O desastre no Rio Grande do Sul, como tantos outros pelo país, destaca não apenas as forças da natureza, mas principalmente falhas estruturais e históricas em nosso sistema de gestão ambiental e urbana. A responsabilidade é difusa e coletiva, abarcando diversos governos, passados e presentes. Governos municipais, estaduais e federais compartilham dessa culpa, seja por ação ou por omissão.

É comum, em momentos de crise, vermos políticos apontando dedos. Figuras como Marina Silva, atual ministra do Meio Ambiente, e outros líderes políticos têm usado a tragédia para destacar falhas ou responsabilizar adversários, mas esta não é uma questão que começou ontem, nem se limita a uma gestão. A discussão precisa ser mais ampla e incluir uma análise crítica sobre como políticas de longo prazo, seja de esquerda como de direita, como o PAC sob Dilma Rousseff ou políticas ambientais sob o governo Bolsonaro, têm (des) tratado a prevenção e a gestão de desastres naturais fomentando usinas (Belo Monte) ou desmatamento (agronegócio).

Querer culpar ou amenizar um outro governo é infantil e injusto pois, na verdade, todos tiraram casquinha da mãe natureza brasileira, sem dó nem piedade. Aliás, o histórico de corrupção brasileira, infelizmente, não poupou nenhum governo ou partido político que, em nome do desenvolvimento econômico ou social, não tenha sido, ao menos, suspeitado de crime ambiental, lavagem de dinheiro, etc.
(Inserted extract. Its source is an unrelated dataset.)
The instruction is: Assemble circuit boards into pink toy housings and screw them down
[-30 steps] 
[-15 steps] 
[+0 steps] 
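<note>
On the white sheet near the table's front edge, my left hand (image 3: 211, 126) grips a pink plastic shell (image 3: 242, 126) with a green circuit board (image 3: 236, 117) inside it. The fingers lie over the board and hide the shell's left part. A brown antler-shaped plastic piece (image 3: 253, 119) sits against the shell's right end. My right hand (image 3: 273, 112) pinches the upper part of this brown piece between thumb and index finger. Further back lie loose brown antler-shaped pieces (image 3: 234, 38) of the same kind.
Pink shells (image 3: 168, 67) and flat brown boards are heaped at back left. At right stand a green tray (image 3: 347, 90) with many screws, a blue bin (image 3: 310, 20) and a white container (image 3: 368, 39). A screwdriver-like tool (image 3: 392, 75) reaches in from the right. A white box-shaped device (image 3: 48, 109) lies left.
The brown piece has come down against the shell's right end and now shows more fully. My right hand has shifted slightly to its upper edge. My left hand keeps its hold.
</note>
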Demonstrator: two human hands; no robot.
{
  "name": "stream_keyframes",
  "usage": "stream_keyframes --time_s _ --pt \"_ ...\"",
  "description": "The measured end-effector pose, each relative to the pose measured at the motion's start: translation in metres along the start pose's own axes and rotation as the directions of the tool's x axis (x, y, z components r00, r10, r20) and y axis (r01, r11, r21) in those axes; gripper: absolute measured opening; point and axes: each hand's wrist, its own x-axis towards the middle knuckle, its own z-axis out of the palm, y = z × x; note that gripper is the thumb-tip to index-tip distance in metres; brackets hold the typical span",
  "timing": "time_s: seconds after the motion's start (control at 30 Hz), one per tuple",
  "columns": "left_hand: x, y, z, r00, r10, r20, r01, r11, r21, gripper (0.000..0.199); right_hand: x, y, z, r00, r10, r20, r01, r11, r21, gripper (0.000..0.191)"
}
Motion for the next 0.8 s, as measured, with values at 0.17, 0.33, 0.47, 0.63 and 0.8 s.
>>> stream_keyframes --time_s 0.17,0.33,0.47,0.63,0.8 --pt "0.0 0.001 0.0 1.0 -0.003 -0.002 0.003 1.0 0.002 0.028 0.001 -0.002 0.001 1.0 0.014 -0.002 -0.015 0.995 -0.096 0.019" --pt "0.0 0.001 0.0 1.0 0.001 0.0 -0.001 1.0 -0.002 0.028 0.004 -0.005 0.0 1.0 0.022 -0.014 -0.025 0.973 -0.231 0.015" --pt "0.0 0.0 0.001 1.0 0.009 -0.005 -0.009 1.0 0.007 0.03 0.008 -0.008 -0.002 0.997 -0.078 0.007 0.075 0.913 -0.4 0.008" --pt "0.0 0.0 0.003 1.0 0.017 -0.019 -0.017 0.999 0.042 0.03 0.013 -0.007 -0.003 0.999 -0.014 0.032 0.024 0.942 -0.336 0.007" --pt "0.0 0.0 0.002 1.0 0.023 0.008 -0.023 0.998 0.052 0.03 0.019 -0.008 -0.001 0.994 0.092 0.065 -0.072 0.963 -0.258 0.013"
O Brasil tem um histórico de priorizar o desenvolvimento econômico em detrimento de políticas sustentáveis e de longo prazo para gestão de recursos naturais e urbanização. Assim, independentemente da orientação política do governo de turno, a tendência tem sido sempre reagir a tragédias, ao invés de preveni-las.

Nesse sentido, a culpa pela tragédia no Rio Grande do Sul não recai apenas sobre uma pessoa, um governo ou um evento climático isolado. Ela é o resultado de décadas de negligência, falta de planejamento adequado e a ausência de infraestrutura resiliente que poderia mitigar os efeitos desses inevitáveis eventos naturais.

Para mudar essa realidade, é crucial que a discussão avance além da atribuição de culpa imediata e se foque em soluções sustentáveis e integradas que abordem as causas raízes dos problemas. Investimentos em infraestrutura verde, políticas de zoneamento urbano que respeitem o meio ambiente, educação pública sobre riscos e prevenção de desastres, e, fundamentalmente, uma política coerente que transcenda ciclos políticos e interesses partidários imediatos são essenciais para começar a reverter esse ciclo de desastres e desolação.

Enfrentar esses desafios exigirá uma abordagem colaborativa e comprometida, longe das querelas políticas e mais próxima de uma gestão consciente e sustentável do território e dos recursos naturais do Brasil. Somente assim poderemos esperar um futuro onde as chuvas no Rio Grande do Sul, ou em qualquer outra parte do país, não sejam sinônimo de tragédia.

Os links abaixo refrescam a memória e denunciam um histórico de descaso ambiental no Brasil.

Fontes:

  1. Tragédia no RS é responsabilidade também de senadores e deputados que desmontam legislação ambiental’, diz secretário do Observatório do Clima. BBC Brasil, 4 de maio de 2024.
  2. Marina tenta responsabilizar Bolsonaro por tragédia no RS. O Antagonista, 4 de maio de 2024
  3. Dilma inaugura Belo Monte, maior obra do seu governo. O Eco, 6 de maio de 2016.
  4. PAC foi marca histórica do PT, mas pouco alterou investimentos na economia. O Globo, 11 de agosto de 2023.
  5. PAC 3 deve enfrentar gargalos ambiental e de construção civil. Valor Econômico, 12 de setembro de 2023.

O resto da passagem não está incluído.